_Problem to work on_.
Nothing but the lines from the start of the entries through the line containing "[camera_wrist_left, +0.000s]" should appear in the answer, each given exactly.

_Available data_.

....

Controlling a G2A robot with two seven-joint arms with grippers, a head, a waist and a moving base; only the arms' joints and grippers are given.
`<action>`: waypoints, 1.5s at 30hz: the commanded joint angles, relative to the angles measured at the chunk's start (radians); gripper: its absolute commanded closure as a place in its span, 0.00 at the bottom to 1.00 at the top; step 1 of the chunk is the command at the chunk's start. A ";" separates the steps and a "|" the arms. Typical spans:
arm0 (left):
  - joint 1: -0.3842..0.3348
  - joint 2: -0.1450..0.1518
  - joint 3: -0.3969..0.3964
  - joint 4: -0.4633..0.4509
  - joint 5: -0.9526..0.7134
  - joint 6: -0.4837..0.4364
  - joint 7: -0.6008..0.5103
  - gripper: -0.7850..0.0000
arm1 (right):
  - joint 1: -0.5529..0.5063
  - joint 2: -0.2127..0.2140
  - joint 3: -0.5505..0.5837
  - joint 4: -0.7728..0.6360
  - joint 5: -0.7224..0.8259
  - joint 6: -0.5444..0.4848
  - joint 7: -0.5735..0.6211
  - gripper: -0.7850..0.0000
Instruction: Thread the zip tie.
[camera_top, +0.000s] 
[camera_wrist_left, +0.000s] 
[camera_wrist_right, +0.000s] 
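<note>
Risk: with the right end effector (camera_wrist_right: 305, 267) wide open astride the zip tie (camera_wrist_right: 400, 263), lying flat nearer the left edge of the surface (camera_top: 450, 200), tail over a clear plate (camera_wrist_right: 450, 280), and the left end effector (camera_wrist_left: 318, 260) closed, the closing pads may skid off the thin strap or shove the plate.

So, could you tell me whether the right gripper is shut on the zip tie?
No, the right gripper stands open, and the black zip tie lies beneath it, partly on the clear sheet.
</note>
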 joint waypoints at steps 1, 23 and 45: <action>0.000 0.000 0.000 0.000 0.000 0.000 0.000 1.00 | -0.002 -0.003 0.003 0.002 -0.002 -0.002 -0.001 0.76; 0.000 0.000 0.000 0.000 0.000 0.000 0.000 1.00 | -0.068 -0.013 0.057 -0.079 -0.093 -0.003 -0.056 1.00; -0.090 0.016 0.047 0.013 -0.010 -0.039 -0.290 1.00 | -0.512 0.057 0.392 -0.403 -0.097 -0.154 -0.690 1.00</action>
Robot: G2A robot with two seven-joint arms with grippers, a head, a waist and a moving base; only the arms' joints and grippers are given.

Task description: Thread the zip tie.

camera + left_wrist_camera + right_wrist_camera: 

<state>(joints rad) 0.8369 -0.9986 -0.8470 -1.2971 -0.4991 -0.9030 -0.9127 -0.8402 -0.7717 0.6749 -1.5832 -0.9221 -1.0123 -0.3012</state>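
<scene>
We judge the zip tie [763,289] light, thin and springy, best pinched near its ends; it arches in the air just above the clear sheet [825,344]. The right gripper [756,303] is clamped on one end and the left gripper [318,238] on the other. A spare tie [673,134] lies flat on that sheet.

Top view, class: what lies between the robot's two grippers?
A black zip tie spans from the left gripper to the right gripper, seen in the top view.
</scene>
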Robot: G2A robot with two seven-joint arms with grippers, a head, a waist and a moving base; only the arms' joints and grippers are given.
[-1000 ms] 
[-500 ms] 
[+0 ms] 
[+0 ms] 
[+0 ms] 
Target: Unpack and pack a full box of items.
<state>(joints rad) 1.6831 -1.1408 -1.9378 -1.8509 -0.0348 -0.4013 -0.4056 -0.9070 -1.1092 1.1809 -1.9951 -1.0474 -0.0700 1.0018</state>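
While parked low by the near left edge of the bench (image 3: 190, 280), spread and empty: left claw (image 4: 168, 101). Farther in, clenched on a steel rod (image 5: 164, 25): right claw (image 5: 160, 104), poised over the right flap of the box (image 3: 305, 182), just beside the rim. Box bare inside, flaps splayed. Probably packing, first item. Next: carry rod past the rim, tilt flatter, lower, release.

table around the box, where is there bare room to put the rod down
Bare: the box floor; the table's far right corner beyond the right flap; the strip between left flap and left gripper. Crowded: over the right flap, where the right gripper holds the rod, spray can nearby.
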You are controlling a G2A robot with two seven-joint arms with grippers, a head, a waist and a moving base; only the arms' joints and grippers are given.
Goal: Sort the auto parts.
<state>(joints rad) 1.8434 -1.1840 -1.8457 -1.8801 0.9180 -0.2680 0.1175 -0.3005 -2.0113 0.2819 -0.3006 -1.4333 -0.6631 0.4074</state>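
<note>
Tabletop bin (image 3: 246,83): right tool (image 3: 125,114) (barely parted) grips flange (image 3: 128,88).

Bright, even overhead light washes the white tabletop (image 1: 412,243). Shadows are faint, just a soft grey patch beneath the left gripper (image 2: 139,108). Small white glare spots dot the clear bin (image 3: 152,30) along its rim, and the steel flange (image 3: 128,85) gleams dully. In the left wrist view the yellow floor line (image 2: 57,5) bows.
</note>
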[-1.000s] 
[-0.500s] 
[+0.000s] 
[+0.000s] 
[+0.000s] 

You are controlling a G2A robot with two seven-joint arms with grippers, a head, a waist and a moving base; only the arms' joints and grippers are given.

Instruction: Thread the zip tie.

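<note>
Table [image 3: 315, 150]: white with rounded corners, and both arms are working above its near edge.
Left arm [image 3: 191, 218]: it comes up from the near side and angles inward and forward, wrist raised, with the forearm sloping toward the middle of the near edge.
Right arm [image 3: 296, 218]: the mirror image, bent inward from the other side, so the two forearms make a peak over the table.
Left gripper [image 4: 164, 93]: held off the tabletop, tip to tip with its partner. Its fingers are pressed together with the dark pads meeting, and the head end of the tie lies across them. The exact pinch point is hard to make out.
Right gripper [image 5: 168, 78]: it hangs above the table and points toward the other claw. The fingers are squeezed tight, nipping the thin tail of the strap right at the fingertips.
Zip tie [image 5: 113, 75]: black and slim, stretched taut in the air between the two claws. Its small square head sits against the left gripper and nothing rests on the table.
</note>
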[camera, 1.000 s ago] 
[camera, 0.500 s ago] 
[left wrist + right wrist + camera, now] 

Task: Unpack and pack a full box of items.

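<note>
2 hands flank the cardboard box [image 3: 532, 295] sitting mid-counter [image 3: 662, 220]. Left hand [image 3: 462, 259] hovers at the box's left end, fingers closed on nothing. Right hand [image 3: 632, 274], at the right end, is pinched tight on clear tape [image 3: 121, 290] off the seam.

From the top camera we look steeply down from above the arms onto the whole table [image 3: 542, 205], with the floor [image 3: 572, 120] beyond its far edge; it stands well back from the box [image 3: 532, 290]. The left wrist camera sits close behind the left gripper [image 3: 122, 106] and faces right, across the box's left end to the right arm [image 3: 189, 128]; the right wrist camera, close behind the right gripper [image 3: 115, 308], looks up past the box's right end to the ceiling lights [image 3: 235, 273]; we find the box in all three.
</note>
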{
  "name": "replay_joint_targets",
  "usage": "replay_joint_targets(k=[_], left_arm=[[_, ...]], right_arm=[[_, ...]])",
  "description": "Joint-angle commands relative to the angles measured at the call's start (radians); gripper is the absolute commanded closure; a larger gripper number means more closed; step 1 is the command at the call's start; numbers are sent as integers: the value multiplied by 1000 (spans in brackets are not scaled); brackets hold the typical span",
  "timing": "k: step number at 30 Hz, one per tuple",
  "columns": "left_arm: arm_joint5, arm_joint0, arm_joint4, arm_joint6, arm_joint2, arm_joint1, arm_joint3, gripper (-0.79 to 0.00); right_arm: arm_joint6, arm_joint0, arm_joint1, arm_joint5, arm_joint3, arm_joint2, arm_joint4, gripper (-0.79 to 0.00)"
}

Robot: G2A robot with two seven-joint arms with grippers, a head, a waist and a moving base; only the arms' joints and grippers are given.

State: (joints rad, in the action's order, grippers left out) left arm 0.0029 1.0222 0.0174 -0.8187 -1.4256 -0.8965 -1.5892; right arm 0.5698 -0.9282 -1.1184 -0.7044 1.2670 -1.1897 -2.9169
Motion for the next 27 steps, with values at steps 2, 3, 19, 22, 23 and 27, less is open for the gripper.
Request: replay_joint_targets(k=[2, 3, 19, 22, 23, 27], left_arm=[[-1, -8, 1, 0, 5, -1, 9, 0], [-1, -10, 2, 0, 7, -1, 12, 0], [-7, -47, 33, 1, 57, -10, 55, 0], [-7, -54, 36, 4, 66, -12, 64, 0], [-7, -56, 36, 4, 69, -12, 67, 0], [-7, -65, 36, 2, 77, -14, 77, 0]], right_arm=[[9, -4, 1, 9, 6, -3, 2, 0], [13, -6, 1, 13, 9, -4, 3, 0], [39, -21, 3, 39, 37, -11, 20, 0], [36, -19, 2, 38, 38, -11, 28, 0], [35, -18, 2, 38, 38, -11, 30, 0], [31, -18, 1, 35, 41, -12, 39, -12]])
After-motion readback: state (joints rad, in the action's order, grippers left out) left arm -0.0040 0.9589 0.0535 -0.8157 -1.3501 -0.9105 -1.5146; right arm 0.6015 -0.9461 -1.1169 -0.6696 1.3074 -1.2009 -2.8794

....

_Answer section_.
Controlling a G2A robot with two seven-joint arms with grippers, a head, a waist and a moving base; only the arms' joints and grippers are given.
`<action>`: waypoints, 1.5s at 30hz: the commanded joint angles, relative to the angles measured at the chunk's start (radians); gripper: its absolute commanded closure as a place in its span, 0.00 at the bottom to 1.00 at the top; step 1 of the chunk is the command at the chunk's start. A ";" separates the steps and a "|" the arms. Typical spans:
arm0 (left):
  - joint 1: -0.3842..0.3348
  - joint 2: -0.1450..0.1518
  - joint 3: -0.3969..0.3964
  - joint 4: -0.4633..0.4509
  - joint 5: -0.9526..0.7134
  - joint 6: -0.4837..0.4364
  - joint 7: -0.6008..0.5103
  - gripper: -0.7850..0.0000
arm1 (right):
  - joint 1: -0.5529..0.5063
  - joint 2: -0.2127..0.2140
  - joint 3: -0.5505..0.5837
  - joint 4: -0.7728..0.6360
  - joint 5: -0.7224..0.8259
  - joint 6: -0.5444..0.4848
  - joint 7: -0.5735..0.6211
  - gripper: -0.7850..0.0000
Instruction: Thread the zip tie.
[camera_top, +0.000s] 
[camera_wrist_left, +0.000s] 

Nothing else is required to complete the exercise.